### Requirement
From the line with "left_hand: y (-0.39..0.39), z" through the line with "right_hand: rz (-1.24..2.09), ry", inclusive, return each line of the data below exactly and leave the rest out.

### Exercise data
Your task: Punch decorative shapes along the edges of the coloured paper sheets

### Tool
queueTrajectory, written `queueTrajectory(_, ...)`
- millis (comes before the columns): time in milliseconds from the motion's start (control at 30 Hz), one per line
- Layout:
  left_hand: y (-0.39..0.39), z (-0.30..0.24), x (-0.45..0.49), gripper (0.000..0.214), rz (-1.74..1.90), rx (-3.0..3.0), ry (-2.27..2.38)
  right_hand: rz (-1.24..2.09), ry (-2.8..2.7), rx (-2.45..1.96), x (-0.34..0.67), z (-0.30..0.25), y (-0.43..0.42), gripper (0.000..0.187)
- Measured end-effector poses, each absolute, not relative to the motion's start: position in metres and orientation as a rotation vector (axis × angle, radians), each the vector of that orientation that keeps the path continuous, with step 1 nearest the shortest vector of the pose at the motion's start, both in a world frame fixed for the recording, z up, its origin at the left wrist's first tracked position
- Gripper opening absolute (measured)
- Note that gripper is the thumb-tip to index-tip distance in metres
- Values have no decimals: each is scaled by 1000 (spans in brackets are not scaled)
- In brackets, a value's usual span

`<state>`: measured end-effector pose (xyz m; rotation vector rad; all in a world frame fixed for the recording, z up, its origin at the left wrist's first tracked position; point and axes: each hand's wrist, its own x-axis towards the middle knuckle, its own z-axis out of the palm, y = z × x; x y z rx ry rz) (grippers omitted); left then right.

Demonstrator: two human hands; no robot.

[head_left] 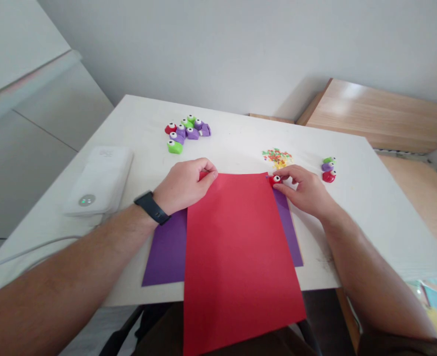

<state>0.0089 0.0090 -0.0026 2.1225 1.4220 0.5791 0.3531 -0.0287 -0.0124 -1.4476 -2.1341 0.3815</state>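
A red sheet of paper (pixel 236 247) lies over a purple sheet (pixel 166 252), its near end hanging past the table's front edge. At the red sheet's far left corner, my left hand (pixel 184 185) pinches the paper between thumb and fingers. My right hand (pixel 302 188) grips a small red craft paper punch (pixel 274 181) with a googly eye, at the far right corner of the red sheet. Whether the paper sits in the punch's slot is hard to see. Just beyond the punch lies a scatter of tiny coloured paper cutouts (pixel 277 157).
Several similar purple, green and red punches (pixel 188 132) cluster at the back left. Three more punches (pixel 328 169) stand at the right. A white power bank (pixel 101 180) with a cable (pixel 47 244) rests on the white table (pixel 236 116) at left. Wooden furniture (pixel 381 111) adjoins the right.
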Motion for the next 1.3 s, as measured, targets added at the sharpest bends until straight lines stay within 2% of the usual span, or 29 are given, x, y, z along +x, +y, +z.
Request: queueTrajectory(1300, 10, -3, 10, 25, 579, 2157, 1448, 407, -2103, -1479, 351, -8, -32, 23)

### Response to the task
  left_hand: y (-0.39..0.39), z (-0.30..0.24), x (-0.45..0.49), gripper (0.000..0.214), rz (-1.74..1.90), rx (-3.0..3.0), ry (-2.27..2.38)
  right_hand: rz (-1.24..2.09), ry (-2.8..2.7), rx (-2.45..1.96), x (-0.34..0.67), z (-0.30..0.25), y (-0.43..0.42), gripper (0.000..0.187)

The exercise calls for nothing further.